## Your goal:
Whenever the word "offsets" turns up in a line below, that line should be copied.

## Provided records:
※

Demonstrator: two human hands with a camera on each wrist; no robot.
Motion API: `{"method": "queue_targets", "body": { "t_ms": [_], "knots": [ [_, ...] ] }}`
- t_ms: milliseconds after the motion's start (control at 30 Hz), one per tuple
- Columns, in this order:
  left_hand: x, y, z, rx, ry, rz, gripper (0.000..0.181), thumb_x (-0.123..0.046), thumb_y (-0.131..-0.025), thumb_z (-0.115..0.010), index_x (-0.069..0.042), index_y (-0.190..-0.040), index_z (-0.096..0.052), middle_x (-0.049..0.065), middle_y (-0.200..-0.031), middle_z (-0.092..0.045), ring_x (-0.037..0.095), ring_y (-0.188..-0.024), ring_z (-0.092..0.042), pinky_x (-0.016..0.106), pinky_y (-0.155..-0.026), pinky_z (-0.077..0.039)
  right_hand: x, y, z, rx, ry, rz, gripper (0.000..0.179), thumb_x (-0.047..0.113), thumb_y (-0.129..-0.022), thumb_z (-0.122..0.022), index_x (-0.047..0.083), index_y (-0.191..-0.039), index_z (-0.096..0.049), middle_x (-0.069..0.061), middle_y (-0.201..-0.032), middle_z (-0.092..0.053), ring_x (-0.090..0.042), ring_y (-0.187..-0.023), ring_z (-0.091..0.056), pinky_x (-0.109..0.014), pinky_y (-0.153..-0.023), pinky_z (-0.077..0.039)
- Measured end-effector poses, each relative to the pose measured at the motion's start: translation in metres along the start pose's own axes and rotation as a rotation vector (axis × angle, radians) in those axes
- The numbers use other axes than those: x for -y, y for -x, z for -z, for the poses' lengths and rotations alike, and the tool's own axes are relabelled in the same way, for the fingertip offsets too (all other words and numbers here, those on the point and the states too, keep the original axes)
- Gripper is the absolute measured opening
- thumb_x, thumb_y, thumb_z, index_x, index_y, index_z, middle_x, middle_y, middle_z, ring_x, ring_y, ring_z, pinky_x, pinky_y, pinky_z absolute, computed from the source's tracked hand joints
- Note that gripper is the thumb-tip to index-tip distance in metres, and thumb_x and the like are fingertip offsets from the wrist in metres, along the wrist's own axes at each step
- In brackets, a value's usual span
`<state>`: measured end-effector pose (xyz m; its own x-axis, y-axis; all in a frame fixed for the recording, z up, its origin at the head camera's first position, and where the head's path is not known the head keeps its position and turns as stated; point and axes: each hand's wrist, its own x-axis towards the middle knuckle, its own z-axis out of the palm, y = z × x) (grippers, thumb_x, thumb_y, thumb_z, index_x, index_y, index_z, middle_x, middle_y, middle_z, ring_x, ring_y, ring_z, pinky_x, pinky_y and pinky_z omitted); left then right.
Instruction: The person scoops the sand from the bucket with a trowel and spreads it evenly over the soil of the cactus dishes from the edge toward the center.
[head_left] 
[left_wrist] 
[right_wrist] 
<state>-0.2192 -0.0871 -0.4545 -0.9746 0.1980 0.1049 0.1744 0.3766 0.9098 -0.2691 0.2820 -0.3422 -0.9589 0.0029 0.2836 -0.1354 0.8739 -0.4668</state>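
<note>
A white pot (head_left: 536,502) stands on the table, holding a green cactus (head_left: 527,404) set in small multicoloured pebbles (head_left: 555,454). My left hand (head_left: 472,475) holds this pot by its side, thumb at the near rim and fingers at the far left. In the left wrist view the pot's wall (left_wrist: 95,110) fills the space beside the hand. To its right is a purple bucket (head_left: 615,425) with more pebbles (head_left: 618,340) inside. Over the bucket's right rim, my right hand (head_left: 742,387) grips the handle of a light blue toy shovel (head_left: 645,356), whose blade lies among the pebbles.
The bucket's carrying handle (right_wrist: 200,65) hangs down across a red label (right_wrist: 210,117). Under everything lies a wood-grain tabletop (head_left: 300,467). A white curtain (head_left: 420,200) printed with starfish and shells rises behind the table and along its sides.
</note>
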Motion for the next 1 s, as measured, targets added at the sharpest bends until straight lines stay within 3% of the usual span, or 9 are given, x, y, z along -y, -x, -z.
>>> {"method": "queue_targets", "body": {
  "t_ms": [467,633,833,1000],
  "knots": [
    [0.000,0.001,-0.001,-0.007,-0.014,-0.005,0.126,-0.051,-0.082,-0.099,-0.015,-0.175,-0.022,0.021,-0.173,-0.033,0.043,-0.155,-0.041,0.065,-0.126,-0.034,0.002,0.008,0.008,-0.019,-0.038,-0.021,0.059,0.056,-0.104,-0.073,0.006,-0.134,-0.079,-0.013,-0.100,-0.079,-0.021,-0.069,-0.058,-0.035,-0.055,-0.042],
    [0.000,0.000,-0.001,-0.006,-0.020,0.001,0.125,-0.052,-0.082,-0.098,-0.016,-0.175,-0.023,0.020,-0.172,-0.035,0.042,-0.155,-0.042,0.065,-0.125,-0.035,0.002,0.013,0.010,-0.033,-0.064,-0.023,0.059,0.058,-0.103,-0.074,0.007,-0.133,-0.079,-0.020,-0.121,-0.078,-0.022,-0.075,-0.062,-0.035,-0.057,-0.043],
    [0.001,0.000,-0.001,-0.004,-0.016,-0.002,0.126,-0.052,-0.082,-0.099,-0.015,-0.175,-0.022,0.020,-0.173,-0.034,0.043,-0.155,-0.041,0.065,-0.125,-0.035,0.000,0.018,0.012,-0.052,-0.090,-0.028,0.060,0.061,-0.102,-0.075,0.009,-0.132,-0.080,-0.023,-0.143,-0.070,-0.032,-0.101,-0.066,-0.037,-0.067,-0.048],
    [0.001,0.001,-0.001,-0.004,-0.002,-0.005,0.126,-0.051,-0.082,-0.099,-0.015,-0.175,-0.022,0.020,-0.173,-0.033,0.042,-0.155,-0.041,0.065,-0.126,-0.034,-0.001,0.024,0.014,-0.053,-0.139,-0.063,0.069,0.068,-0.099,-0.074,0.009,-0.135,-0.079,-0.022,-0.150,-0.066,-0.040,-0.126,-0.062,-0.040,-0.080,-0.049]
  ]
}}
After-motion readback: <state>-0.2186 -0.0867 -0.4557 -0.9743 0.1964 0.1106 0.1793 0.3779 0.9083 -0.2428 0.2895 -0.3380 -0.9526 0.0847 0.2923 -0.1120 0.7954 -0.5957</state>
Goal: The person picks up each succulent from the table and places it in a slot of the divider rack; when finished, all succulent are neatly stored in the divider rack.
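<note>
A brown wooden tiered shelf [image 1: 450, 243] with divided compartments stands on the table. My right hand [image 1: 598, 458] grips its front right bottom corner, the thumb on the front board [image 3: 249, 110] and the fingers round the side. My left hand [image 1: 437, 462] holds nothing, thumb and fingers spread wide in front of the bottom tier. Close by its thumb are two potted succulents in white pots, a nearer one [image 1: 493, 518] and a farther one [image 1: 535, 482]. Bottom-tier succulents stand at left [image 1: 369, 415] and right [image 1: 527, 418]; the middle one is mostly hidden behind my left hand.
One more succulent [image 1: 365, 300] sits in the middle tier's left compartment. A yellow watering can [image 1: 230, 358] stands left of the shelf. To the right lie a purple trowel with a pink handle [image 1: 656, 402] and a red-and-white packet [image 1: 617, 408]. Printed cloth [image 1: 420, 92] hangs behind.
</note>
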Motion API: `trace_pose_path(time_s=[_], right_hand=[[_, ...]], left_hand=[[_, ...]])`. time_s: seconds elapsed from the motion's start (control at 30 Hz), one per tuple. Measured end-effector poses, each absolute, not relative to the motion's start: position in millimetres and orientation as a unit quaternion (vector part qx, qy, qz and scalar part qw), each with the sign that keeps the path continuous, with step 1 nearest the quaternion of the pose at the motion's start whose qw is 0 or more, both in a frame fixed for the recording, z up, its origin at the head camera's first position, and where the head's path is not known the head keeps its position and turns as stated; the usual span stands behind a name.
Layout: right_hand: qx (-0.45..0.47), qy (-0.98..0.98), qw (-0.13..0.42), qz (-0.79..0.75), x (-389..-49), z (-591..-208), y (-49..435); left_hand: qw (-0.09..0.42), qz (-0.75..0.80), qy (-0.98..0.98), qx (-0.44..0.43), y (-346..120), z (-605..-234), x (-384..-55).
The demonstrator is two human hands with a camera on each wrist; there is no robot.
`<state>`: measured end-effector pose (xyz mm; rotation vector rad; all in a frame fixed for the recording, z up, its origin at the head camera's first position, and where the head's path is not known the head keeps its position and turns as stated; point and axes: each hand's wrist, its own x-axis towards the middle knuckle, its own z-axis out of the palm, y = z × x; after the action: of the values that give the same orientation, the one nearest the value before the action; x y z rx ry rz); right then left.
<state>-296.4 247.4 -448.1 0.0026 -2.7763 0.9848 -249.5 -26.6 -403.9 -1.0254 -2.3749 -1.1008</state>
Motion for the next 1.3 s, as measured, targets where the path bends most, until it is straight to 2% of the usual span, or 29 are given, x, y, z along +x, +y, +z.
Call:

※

## Solved exercise:
- The numbers use other axes than those: x for -y, y for -x, z for -z, for the poses' lengths and rotations alike, and the tool's own axes are relabelled in the same way, for the fingertip offsets too (all other words and numbers here, those on the point and the states too, keep the original axes)
- Note that gripper is the thumb-tip to index-tip distance in metres, and thumb_x and the like are fingertip offsets from the wrist in metres, along the wrist's own axes at each step

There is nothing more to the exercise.